Maritime Safety Research Centre Complex systems safety & security

The systems onboard ships are becoming increasingly complex and the industry needs to handle this complexity in terms of integration, verification, design and operation.

The complexity of systems is principally associated with the abstraction of physical systems into cyber-physical systems through utilisation of sensors and software to monitor and operate the system.

This increased complexity is a challenge in itself, but the challenge is accentuated by decreasing competence of crew for operation of these systems.

The way to handle this situation is to support the design, commissioning and operation of complex systems by computers.

This can be achieved by digitalising the processes allowing the computer to handle the information. Using algorithms to create insights into system complexity will then enable safe design, integration and operation of the systems.

Research should be carried out to investigate how digitalisation and automated processing of data through data-driven methods or simulation models can support the safe implementation of complex systems onboard ships.

Cyber-physical systems

Cyber-physical systems can also support automation of ship functions, previously carried out by humans. A function on a ship will constitute creating situational awareness, making decisions based on this and carrying out this decision.

Such a function could feasibly be replaced by cyber-physical systems, where sensors can create the situational awareness, algorithms can do the decision making based on the information from the sensors and actuators can carry out the decision.

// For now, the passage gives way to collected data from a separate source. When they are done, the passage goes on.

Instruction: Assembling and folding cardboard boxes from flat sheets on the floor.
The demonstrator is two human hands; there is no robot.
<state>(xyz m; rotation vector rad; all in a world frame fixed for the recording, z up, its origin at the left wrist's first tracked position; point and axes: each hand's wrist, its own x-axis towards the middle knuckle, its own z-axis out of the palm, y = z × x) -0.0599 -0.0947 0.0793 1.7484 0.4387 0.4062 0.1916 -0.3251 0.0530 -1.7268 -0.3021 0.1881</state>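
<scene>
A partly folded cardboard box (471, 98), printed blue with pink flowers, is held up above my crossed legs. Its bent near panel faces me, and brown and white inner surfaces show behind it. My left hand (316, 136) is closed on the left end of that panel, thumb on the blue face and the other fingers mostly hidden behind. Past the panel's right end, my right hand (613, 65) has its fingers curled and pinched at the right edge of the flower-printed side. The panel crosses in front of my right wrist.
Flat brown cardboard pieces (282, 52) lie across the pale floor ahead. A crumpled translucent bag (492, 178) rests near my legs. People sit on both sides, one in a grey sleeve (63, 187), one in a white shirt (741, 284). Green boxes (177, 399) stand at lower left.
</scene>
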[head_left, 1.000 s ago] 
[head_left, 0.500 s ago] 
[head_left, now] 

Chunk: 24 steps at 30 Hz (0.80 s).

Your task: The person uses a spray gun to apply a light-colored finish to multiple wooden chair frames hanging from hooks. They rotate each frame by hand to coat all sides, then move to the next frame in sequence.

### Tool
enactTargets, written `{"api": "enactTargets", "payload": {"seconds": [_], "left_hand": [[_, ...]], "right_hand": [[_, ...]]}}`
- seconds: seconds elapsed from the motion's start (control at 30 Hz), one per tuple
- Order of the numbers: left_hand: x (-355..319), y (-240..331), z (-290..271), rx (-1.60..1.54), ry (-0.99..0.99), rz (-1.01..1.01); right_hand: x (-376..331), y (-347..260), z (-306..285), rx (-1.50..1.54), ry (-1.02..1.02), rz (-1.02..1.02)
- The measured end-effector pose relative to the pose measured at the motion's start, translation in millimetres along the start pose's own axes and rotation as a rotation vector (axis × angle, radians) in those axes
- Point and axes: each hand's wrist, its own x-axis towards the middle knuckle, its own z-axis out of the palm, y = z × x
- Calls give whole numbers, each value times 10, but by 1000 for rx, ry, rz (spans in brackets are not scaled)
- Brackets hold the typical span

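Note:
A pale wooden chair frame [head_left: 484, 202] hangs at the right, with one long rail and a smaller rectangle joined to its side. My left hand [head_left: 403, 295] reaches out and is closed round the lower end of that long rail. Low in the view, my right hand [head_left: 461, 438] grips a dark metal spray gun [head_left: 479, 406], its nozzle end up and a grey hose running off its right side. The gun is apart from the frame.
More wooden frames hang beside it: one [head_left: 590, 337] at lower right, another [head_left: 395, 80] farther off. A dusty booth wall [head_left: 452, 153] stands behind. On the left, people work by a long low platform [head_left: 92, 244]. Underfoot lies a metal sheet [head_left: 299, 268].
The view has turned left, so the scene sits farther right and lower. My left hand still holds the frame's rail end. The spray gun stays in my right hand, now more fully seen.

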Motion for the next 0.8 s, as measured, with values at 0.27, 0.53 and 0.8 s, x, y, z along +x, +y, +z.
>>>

Advanced evacuation simulation programmes have already been developed and used widely based on this principle and other ship functions, such as navigation and machinery operation, could feasibly be automated.

Alternatively, such systems could act as decision-support systems for the crew on-board assisting them in handling the complexity of the system or operation.

Since it has been stated that human errors is the root cause for in excess of 80% of all shipping accidents, replacing or supporting the human element on the ship has the potential of improving ship safety.

Such systems will be vulnerable to malicious attacks from the connectivity link from ship to shore and security issues must therefore be adequately handled.

Research should be carried out to assess through cost-benefit analyses where automation or decision support would have the biggest impact on safety and how such systems should be designed, quality assured, implemented and operated. Research should also cover security issues related to cyber-physical systems.